Julie Ng

Julie Ng

JavaScript Best Practices and node_modules

The JavaScript ecosystem and how it stores modules locally in the project can be frickle. Especially when coming from another language, many developers will struggle with dependency hell in Node.js. Let’s look at some best practices to avoid that.

I also struggled when I first developing with JavaScript. Node.js has a package manager npm, which helps a great deal. Unfortunately most people don’t leverage it’s power. But once you master it, it usually just works.

Note: In this article, I always refer to npm. But these best practices also apply to yarn.

Why use a dependency manager?

The best thing about JavaScript is the vibrant community. JavaScript is the most popular language on GitHub - by far with 2.3 million pull requests. The runner-up, Python has less than half at 1 million. This activity reflect how there are so many node modules and the nested dependency structure common in the JavaScript ecosystem.

Dependency managers help us normalize our code across environments and different developer machines, preventing the “it works for me problem”. But npm is unlike most other dependency managers. It stores dependencies locally and in the node_modules folder, which can cause headaches for many.

Misunderstanding node_modules

With other package managers like Bundler for Ruby, you don’t actually see the code of your dependencies in your project. You can import them out of thin air - well out of a central cache. Here are the largest frustrations with the node_modules folder:

  • it can be very large and easily explode to thousands of files
  • there is no global caching
  • you need internet with every npm install

While I also find these points frustrating, at some point I chose to stop fighting and always focus on shipping. This is only possible when you follow JavaScript best practices.

Use npm scripts, ALWAYS

Problem: It works for me 🤷‍♂️

Global installations are the biggest cause of the “it works for me problem”. While in most cases you can get away with this sin, actively developed and constantly improving frameworks (which is good!) can cause inconsistencies. The most common use-case I have seen at work is generating a production-ready optimized SPA frontend. Some optimization may suddenly fail.
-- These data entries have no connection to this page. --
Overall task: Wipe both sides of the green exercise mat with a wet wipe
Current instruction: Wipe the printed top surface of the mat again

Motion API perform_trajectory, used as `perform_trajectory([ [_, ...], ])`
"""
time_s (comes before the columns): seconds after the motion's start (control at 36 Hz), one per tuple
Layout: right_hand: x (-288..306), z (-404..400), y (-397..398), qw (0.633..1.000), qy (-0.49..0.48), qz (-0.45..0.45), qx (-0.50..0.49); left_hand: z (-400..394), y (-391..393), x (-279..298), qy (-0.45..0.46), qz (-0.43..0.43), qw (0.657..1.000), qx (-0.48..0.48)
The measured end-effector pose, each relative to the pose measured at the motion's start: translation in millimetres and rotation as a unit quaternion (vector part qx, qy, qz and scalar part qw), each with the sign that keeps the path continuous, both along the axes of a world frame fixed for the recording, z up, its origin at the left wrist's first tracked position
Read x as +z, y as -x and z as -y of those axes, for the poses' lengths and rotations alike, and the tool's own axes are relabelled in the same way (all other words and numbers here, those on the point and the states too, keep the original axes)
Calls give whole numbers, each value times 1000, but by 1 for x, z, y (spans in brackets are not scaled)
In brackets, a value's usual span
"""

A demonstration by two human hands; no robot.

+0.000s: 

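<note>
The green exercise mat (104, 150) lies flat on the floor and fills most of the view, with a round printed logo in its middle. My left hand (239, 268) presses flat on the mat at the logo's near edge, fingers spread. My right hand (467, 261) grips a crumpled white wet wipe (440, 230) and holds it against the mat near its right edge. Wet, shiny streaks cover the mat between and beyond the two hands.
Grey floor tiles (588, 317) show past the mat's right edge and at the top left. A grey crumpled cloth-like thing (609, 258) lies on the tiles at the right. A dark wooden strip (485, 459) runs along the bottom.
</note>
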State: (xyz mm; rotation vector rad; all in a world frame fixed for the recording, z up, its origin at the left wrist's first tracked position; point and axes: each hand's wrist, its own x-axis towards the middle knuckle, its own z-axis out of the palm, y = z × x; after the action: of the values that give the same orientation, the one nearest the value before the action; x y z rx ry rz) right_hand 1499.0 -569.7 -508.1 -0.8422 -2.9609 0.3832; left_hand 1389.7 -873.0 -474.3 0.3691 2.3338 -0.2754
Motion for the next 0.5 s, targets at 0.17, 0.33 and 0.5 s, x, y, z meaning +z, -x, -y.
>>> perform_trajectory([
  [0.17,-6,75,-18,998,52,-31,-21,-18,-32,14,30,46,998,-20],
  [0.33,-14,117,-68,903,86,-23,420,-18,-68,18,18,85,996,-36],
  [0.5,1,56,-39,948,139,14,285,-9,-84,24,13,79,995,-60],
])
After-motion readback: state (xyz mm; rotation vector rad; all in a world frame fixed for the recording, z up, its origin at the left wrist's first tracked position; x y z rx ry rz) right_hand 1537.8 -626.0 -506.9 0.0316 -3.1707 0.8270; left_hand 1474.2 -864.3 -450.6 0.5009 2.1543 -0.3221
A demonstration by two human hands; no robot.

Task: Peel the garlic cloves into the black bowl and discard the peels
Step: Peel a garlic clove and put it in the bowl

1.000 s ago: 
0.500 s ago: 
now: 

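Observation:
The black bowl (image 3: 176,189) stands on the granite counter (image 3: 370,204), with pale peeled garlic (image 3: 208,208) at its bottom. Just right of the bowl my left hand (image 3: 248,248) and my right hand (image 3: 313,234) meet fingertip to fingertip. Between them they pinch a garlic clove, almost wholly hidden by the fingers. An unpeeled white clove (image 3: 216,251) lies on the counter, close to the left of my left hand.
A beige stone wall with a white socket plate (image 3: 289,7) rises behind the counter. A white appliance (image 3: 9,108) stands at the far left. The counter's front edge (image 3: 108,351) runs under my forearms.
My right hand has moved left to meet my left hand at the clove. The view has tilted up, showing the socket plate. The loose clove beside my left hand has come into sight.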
Why? The developer was running:

# Bad practice
$ ng build

which executes the globally installed angular-cli 🤦‍♀️

Solution: create an npm script

Instead, you should follow this pattern:

# Best practice
$ npm run build:production

which would execute the version of the angular-cli specified in the scripts block inside package.json.
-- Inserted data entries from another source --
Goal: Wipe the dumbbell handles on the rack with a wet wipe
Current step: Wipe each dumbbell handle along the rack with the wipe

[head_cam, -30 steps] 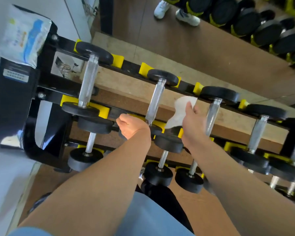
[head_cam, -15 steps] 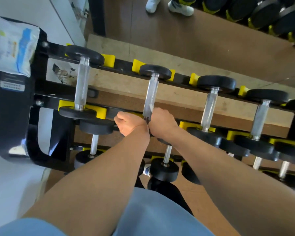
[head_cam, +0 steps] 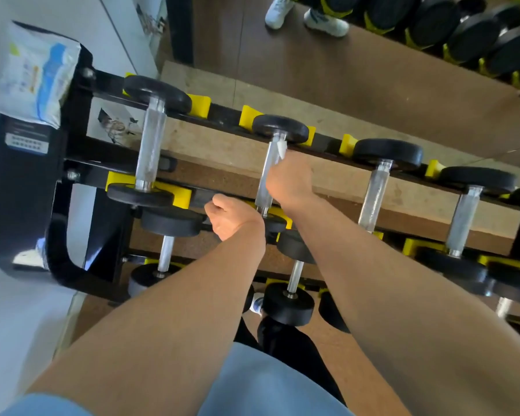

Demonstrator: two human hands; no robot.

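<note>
Leftmost, wipes pack (head_cam: pixel 32 75) lies atop rack (head_cam: pixel 24 187) end. Left hand (head_cam: pixel 233 217) grips front rail (fingers curled). Right hand (head_cam: pixel 288 178) wraps wet wipe (head_cam: pixel 281 147) round second dumbbell handle (head_cam: pixel 267 175), top tier.

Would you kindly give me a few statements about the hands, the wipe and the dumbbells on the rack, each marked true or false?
1. The right hand is wrapped round the handle of the second dumbbell on the top row. True.
2. A bit of the wet wipe shows above the right hand, against the handle. True.
3. The left hand holds the wipe. False: it is curled at the front rail of the rack, with no wipe visible in it.
4. The pack of wipes lies on the floor. False: it sits on top of the rack's left end.
5. The first dumbbell is being wiped. False: no hand touches it.
</note>
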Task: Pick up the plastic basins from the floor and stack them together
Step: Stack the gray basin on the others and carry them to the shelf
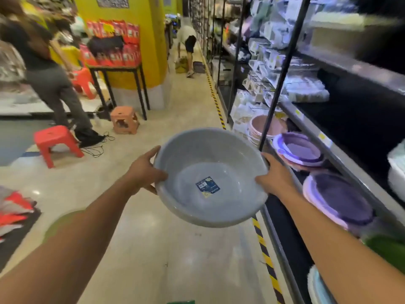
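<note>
Both forearms reached forward from the bottom of the view, and each hand gripped the rim of one grey basin (pixel 210 176) held in the air above the aisle floor (pixel 153 249). The left hand (pixel 146 172) clamped the left rim, thumb over the lip and fingers beneath. The right hand (pixel 274 178) clamped the right rim in the same manner.

Handling judgement: the basin appeared to be thin moulded plastic, light and moderately stiff, with a smooth wall likely to slip under a one-sided pinch. The rolled rim offered the firmest hold; opposed grips at two points kept it level. A blue label (pixel 207 187) lay on the inside bottom.

Clearance: the open aisle ran ahead and to the left. A shelf unit (pixel 328 150) stood close on the right, its black upright post (pixel 274 102) just beyond the right hand. Purple basins (pixel 300 150) rested on the lower shelf. Striped tape (pixel 265 255) marked the shelf edge on the floor. A red stool (pixel 54 139) and an orange stool (pixel 125 119) stood well apart to the left. Two other persons occupied the aisle farther off.
</note>
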Demonstrator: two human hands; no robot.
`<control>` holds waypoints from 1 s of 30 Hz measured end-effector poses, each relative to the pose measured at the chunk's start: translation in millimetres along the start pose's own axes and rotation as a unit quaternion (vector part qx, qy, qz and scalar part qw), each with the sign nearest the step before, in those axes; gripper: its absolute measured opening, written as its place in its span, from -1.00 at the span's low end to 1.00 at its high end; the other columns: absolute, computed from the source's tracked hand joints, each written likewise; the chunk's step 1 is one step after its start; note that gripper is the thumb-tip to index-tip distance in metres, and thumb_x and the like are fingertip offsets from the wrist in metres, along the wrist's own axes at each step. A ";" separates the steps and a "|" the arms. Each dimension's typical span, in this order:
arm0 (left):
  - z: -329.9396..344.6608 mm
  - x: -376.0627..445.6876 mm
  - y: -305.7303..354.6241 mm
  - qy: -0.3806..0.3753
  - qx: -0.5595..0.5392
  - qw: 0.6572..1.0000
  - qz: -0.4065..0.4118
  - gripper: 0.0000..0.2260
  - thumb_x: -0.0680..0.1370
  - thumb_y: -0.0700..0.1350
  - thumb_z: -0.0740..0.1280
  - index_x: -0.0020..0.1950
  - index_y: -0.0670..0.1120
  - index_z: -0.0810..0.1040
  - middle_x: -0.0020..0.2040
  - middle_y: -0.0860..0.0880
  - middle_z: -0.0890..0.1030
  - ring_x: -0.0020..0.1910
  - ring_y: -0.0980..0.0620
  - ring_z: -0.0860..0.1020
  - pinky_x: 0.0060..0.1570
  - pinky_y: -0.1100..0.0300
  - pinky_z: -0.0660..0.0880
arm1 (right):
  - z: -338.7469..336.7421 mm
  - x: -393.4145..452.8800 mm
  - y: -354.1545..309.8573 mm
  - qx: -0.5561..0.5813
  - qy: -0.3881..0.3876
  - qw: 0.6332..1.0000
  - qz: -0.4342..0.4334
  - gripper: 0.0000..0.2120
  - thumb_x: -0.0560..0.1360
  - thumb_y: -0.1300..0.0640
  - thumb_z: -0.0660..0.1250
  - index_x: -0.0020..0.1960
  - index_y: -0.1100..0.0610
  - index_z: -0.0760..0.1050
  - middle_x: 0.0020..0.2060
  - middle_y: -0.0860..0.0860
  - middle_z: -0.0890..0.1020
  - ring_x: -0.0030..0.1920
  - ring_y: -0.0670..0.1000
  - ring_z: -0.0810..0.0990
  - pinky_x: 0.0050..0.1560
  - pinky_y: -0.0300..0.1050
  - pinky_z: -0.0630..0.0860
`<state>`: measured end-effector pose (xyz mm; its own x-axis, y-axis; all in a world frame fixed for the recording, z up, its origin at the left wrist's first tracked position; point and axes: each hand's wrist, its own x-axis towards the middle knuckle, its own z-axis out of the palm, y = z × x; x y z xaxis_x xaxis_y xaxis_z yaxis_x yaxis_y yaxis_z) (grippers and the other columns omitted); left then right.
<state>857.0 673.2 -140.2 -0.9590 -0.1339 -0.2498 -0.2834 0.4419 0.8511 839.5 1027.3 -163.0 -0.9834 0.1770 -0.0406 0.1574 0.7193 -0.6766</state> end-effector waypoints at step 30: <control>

This simple difference will solve 95% of your problems. Most new developers probably stumble because documentation will simply say <MODULE_NAME> init or node dist/app.js and the npm run-script practice is at best a footnote.
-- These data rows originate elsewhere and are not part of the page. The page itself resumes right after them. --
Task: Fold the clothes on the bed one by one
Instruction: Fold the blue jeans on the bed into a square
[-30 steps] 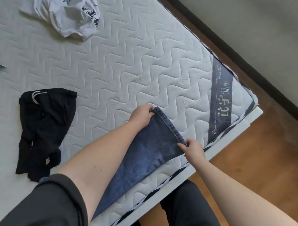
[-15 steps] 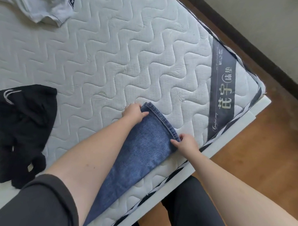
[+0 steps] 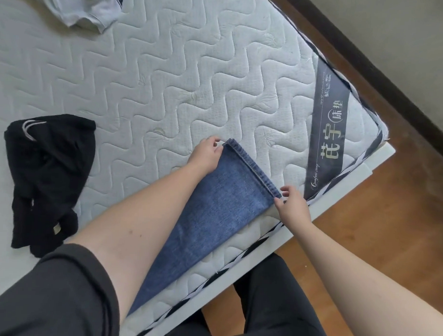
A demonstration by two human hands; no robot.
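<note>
Two hands: both at the hem end of the blue jeans (image 3: 221, 210), one at each corner.
Left hand (image 3: 207, 154): pinches the far-left hem corner.
Right hand (image 3: 293, 205): pinches the near-right hem corner, other fingers spread loosely.
Jeans: lie flat along the near edge of the mattress (image 3: 168, 78), hem toward the right.
Black garment (image 3: 47, 176): crumpled at the left, well apart from the jeans.
White shirt (image 3: 90, 5): far left, partly out of view.

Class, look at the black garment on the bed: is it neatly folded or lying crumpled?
Crumpled. The black garment lies in an uneven bunched heap on the mattress, with ragged ends trailing and no straight folded edges.
</note>
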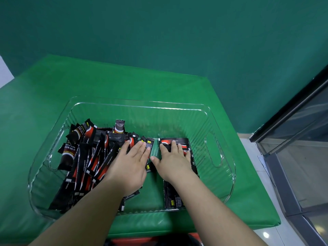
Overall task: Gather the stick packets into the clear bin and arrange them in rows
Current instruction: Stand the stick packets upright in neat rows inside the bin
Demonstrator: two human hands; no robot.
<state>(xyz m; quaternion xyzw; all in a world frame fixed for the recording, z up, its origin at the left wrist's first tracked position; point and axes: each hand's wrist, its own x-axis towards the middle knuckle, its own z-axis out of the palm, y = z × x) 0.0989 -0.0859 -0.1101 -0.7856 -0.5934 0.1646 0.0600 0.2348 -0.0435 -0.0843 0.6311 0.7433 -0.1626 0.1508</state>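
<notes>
All packets sit inside the bin (220,153): flat right hand (173,161) presses one neat row (179,141), flat left hand (132,161) touches the unsorted heap (85,157).

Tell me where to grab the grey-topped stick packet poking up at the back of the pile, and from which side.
Pinch the grey-topped packet by its upper end, coming down from above. It stands nearly upright, its top clear of the jumbled pile, while its lower part is buried among other packets. The far side, toward the clear bin wall, looks open for fingers.
</notes>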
Pro Tip: Use Conventions when naming scripts

Note my script is named build:production not just build. Also note I used a semicolon to scope my command. I prefer to use the <VERB>:<CONTEXT> format to concisely communicate what a command does. Here is an example from my express-es6-starter:

"scripts": {
  "lint": "eslint .",
  "lint:fix": "eslint --fix .",
  "lint:watch": "nodemon -w specs -w src --exec 'npm run lint'"
}

Conventions help remove the mental effort required when figuring out what a command does. Keep in mind the context won’t necessarily be development vs. production environments.

Never reference node_modules

New JavaScript developers may think OK, I will use the versioned dependency like this:

$ ./node_modules/.bin/tap

Just use an npm script as described above. The effect is the same. I’ve also seen references to node_modules when importing modules. Don’t. If you need to do that, your module isn’t packaged properly as a module. At work I see teams using this because they are writing work in progress libraries. My advice is to use a git submodule until your library is mature enough to be published. Clean code is more important than forcing yourself to adhere to best practices. When you or your code isn’t ready yet, you lose too much time in your development workflow.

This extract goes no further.